Sentimentos Aburguesados
- Qual seu nome, meu rapaz?
- Josias, senhor.
- Está há quanto tempo na rua?
- Três anos, senhor?
- Como você parou aqui?
- Crack, senhor.
O policial anotava sem pestanejar, sem olhar para Josias, até que perguntou:
- Só crack? Tem certeza que o único motivo de estar na rua é o crack.

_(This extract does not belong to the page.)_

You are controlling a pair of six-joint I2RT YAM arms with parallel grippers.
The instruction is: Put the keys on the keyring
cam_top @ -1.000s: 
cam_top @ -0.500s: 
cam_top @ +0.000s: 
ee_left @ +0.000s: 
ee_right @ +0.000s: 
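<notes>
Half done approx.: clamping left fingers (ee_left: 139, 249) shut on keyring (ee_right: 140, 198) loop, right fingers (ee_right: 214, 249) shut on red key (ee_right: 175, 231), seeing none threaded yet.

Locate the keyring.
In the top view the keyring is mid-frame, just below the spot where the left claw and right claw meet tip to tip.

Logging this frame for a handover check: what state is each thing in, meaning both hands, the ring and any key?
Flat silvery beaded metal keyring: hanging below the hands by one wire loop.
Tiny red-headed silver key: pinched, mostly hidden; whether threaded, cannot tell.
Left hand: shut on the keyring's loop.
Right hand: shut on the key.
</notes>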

- Tenho sim, senhor. O crack era uma forma de fugir dos problemas, até o momento que crack e problemas eram uma coisa só. Não sei exatamente descrever como tudo se sucedeu, na verdade.
- Você fala bem, rapaz. Podia estar melhor. Nesse saco, tem o quê?

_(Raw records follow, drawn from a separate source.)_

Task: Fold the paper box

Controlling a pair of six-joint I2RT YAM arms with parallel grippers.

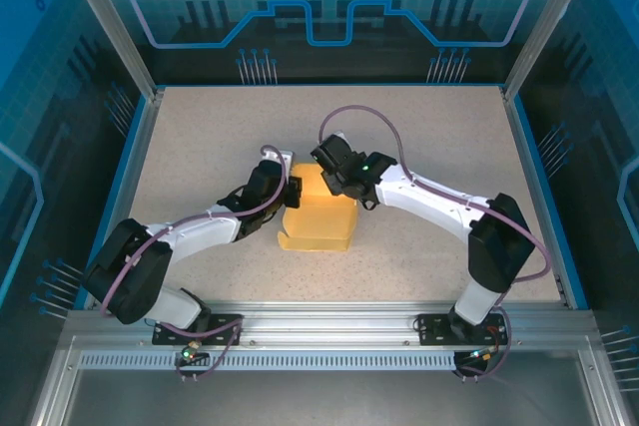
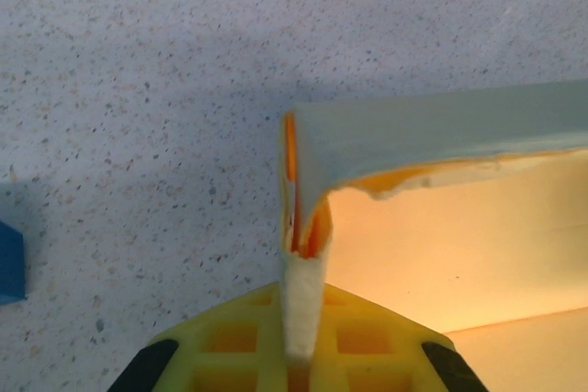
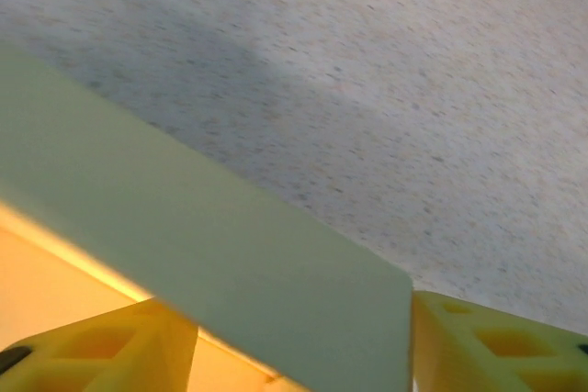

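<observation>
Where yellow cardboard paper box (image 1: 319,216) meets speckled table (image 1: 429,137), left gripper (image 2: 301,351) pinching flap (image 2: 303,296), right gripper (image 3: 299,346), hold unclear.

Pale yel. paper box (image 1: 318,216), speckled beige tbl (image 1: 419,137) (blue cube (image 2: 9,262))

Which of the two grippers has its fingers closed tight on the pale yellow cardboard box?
The left gripper: it pinches an upright wall of the pale yellow cardboard box edge-on. The right gripper is spread wide around a flap.

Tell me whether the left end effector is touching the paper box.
Touching: left wrist view shows the left end effector pinching a paper box wall.
</observation>
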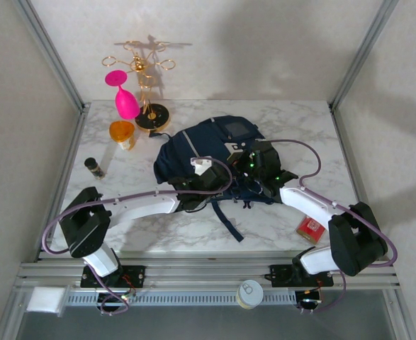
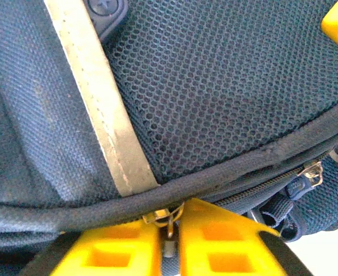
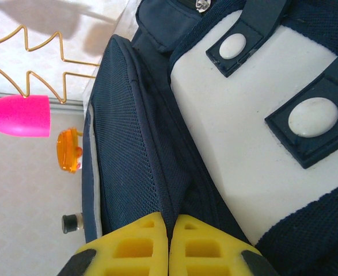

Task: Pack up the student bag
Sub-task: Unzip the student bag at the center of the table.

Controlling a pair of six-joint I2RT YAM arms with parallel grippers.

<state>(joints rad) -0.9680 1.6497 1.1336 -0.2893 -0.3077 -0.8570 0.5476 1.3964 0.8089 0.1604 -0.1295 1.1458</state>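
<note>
The student bag (image 1: 206,145), a navy backpack with a pale stripe (image 2: 99,98), lies mid-table. My left gripper (image 1: 199,181) is at the bag's near left edge. In the left wrist view its yellow fingers (image 2: 117,250) are shut on a small metal zipper pull (image 2: 167,217) just under the piped seam. My right gripper (image 1: 256,167) is on the bag's right side. In the right wrist view it (image 3: 170,224) is shut on a fold of navy mesh fabric (image 3: 157,172) beside the white panel (image 3: 243,138) with snap tabs.
Back left stand a gold wire rack (image 1: 145,71), a pink glass (image 1: 126,100), an orange cup (image 1: 122,133) and a small dark bottle (image 1: 93,167). A red box (image 1: 310,228) lies near the right arm. A dark strap (image 1: 225,219) trails toward the front edge.
</note>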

- Nada não, senhor. Apenas bobagens. São das minhas crianças, na verdade.
- Hum, brinquedinhos? Você está na rua, não tem nada, mas tem filhos. Quantos? E esposa, também tem?
- Esposa e um filho, senhor. Eu tenho fé em dEUS que um dia as coisas vão melhorar. Mas eu tenho o mais importante que é família.
O policial levou a mão ao rosto enquanto segurava a caneta e prancheta com a outra mão, fechou os olhos, botando o polegar sobre uma das pálpebras e o indicador sobre outras, cansado de ouvir tanta fé e otimismo de quem está na rua.
- Rapaz, você não tem absolutamente nada. Não existe nenhum pensamento, nenhum, que não pode ser escusado de uma análise contextual, e desde o fortalecimento dos Estados Nacionais e rompimento da lógica do Antigo Regime, essa narrativa de afeto familiar existe. Muito por conta das necessidades materiais individuais, ter família é um conceito de sobrevivência animalesco, uma necessidade que se faz necessária para sobrevivência que também atinge outros primatas. Você muito provavelmente diz isso porque nunca teve um contraponto a essa forma de pensamento e acredita nisso mais por conveniência. Não nego que pode haver afeto verdadeiro de sua parte, mas dizer que isso é o mais importante está errado e você está se inebriando com esse sentimento para não se sentir tão mal na fase da vida em que você está. Isso você que tem é um sentimento aburguesado, uma forma de pensar que surgiu quando a burguesia passou a ser um grupo mais hegemônico e dá ao contexto familiar uma certa sofisticação retórica, mas que não é nada. Você não tem nada, absolutamente nada.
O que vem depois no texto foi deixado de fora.